> [TASK OBJECTIVE]: In the material below, the lines to repeat exactly run from the one containing "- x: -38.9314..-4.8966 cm" to the very last line, both included.

> [EXERCISE DATA]:
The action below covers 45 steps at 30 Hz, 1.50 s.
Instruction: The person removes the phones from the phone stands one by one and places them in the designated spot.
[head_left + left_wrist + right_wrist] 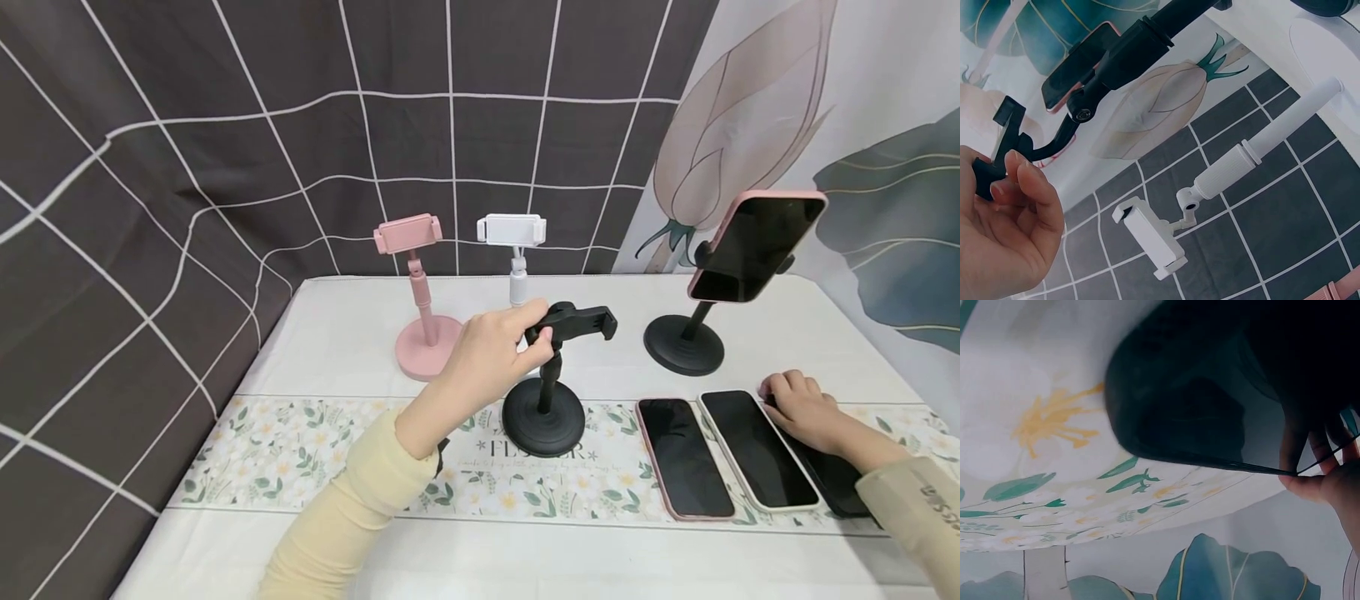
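Note:
My left hand (487, 350) pinches one end of the clamp of a black phone stand (543, 417), whose round base rests on the table. In the left wrist view the stand's clamp (1009, 122) is without a phone, thumb and fingers around its lower jaw. At the right, my right hand (810, 412) grips the far end of a black phone (832, 479) lying screen up. The right wrist view shows this phone (1179, 444) close up, dark and glossy, with the fingertips at its edge.
Left of the black phone lie a white-edged phone (761, 450) and a pink-edged phone (686, 458). Another black stand (684, 343) at the back right bears a pink-edged phone (757, 248). A pink stand (427, 346) and white stand (512, 230) stand behind my left hand.

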Each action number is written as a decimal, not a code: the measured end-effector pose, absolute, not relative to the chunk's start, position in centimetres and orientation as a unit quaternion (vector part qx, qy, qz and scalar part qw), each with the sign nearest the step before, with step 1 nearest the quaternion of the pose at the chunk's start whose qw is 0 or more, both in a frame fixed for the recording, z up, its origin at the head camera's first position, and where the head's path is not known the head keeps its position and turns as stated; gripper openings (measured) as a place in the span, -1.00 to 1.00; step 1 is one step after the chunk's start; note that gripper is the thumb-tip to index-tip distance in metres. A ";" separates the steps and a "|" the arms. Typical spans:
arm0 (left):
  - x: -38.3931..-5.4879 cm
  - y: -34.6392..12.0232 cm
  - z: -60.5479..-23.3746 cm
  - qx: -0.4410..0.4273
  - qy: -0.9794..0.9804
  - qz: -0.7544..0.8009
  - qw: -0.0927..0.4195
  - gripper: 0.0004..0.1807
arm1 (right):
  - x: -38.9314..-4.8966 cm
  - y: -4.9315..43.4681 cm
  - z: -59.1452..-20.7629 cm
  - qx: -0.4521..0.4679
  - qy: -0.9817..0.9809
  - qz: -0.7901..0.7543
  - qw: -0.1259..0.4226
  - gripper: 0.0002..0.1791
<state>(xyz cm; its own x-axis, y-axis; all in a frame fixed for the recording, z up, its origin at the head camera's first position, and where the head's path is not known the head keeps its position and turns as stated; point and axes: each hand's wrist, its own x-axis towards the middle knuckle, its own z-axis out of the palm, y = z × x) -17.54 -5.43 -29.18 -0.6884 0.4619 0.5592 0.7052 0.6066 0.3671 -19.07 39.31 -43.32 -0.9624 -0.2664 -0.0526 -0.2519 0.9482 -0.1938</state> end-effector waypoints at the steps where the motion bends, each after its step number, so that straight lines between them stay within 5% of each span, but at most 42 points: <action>1: -17.6 -5.4 -29.1 -0.335 -0.872 -0.290 0.207 -0.90 | -19.0 39.4 -43.4 -0.132 0.986 -0.093 0.035 -0.82; 6: -17.9 -5.5 -29.1 -0.337 -0.876 -0.288 0.189 -0.90 | -18.9 39.9 -43.6 -0.159 0.982 -0.105 -0.005 -0.89; 11: -18.1 -5.6 -29.1 -0.349 -0.869 -0.306 0.170 -0.85 | -18.7 40.2 -43.4 -0.201 0.968 -0.108 -0.103 -0.93; 19: -18.1 -5.0 -29.5 -0.360 -0.835 -0.359 0.210 -0.82 | -18.7 38.2 -41.3 -0.220 0.945 -0.122 -0.207 -0.84; 31: -19.1 -1.6 -29.4 -0.320 -0.713 -0.612 0.121 -0.89 | -16.8 32.3 -39.1 -0.273 0.928 -0.114 -0.225 -0.75; 38: -21.8 1.4 -28.1 -0.301 -0.700 -0.636 0.124 -0.87 | -15.9 31.3 -38.9 -0.263 0.936 -0.102 -0.211 -0.87; 45: -25.0 4.2 -28.8 -0.291 -0.757 -0.560 0.172 -0.85 | -16.0 31.0 -38.8 -0.272 0.931 -0.106 -0.217 -0.78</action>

> [WRITTEN RESPONSE]:
  - x: -38.9314..-4.8966 cm
  - y: -4.9315..43.4681 cm
  - z: -59.1452..-20.7629 cm
  - qx: -0.4521..0.4679
  - qy: -0.9817..0.9809
  - qz: -0.7901..0.7543
  - qw: -0.1259..0.4226
  - gripper: 0.0002..0.1791
<state>(xyz cm; its own x-axis, y-axis; all in a frame fixed for the recording, z up, its origin at the head camera's first position, and where the head's path is not known the head keeps its position and turns as stated; point and axes: each hand's wrist, its own x-axis towards the middle knuckle, its own z-axis out of the palm, y = z × x) -17.54 -5.43 -29.18 -0.6884 0.4619 0.5592 0.7052 0.6066 0.3671 -19.07 39.31 -43.32 -0.9624 -0.2664 -0.0526 -0.2519 0.9482 -0.1938</state> end-effector waypoints at the steps where the motion bends, each after its step number, so that straight lines between them stay within 5% of each span, but at most 42 points: <action>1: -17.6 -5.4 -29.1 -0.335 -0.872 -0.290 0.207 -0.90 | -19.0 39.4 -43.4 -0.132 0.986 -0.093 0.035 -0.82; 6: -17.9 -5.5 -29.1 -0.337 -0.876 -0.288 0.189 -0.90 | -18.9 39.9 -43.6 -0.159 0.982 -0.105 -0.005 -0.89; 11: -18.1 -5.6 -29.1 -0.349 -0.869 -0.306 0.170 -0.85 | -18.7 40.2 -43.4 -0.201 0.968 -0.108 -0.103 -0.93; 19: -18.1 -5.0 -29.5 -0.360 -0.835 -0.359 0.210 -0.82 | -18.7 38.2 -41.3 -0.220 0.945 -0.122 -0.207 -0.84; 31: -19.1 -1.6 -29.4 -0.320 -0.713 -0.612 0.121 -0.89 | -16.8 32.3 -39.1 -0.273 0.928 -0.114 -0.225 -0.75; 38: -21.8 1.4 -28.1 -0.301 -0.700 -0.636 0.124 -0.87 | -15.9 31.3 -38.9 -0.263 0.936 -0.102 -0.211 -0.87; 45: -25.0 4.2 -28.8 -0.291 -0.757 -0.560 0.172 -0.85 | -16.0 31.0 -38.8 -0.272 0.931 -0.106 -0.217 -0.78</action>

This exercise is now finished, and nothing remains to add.